El aforo de cerca de 1500 personas que tenían preparado desde el Ayuntamiento guadarrameño no se llegó a completar en su totalidad, pero si habría más de un millar de personas, lo que se puede considerar un éxito, pues lograron dar una oferta de ocio alternativo y enriquecer su programa de fiestas más allá del típico botellón y charanga insufrible sin molestias para los vecinos, pues a poco más de las 23:15 la gente ya hacía cola en la heladería cercana de la plaza o se sentaba en una de las numerosas terrazas del pueblo.

Podían tomar nota nuestros queridos concejales de esta iniciativa que llevan repitiendo desde hace unos años nuestros vecinos de Guadarrama y plantearse esta opción para de paso saldar la deuda que nuestro municipio tiene con el teatro desde que el gobierno socialista tirase de los fondos para la construcción del famoso teatro sin barreras para el pago de las nóminas de los empleados municipales hace años.

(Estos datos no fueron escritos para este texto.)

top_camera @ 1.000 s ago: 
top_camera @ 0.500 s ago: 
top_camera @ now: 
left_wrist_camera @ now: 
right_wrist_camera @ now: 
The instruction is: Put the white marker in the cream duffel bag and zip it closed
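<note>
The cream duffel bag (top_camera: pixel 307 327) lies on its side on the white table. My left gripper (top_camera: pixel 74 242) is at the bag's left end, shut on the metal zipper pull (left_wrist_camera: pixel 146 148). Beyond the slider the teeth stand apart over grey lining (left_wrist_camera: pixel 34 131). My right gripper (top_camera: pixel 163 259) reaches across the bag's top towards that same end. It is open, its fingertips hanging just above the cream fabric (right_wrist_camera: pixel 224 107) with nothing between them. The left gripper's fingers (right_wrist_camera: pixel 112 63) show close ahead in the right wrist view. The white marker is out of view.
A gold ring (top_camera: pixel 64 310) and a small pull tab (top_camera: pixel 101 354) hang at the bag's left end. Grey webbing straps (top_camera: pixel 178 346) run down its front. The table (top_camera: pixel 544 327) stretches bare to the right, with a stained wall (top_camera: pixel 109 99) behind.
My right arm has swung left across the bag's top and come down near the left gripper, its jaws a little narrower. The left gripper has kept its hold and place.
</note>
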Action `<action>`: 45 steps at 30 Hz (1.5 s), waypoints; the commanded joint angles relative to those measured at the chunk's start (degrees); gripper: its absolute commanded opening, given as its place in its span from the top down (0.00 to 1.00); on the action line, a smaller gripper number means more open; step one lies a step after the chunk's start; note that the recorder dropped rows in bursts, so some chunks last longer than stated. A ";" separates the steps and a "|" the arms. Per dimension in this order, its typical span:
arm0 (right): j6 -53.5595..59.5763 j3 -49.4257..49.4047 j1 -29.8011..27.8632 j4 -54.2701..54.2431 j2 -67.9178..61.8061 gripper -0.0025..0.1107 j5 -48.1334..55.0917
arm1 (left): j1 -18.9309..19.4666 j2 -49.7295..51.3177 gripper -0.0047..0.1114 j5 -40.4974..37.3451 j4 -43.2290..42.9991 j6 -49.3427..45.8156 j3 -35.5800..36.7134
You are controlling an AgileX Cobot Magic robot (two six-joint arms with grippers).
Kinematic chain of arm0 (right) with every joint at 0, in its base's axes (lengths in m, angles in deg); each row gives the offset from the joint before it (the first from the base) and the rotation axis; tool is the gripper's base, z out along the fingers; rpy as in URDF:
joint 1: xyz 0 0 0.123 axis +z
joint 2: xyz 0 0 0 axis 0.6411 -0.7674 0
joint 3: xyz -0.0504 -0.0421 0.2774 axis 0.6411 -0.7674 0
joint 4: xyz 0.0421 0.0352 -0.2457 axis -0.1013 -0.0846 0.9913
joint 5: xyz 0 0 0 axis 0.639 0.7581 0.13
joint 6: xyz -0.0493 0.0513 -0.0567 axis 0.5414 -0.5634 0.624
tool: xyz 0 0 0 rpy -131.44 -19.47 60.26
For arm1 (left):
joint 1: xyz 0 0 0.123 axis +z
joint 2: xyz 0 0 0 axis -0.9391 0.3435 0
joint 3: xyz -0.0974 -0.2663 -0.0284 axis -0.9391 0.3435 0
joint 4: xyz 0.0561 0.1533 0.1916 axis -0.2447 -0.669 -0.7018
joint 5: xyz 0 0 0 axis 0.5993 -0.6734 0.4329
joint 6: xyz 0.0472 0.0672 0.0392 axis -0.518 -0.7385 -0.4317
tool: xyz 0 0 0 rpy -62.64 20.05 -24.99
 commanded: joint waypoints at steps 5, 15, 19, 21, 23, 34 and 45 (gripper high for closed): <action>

En este punto recordemos que la construcción de un nuevo teatro ha sido la promesa electoral estrella del PP para esta legislatura, pero visto el panorama, mucho me temo que acabará como el nuevo pabellón de deportes anunciado para la pasada legislatura o la remodelación del Quique Blas anunciada para esta. En el famoso cajón del que solamente salen facturas para tener coartada para seguir engordándonos el IBI.


Seguimos en segunda división con una triste oferta de cine de verano de saldo para el mes de agosto como única oferta de ocio y cultura para el Ayuntamiento tras un programa de fiestas flojito y cada vez menos atrayente.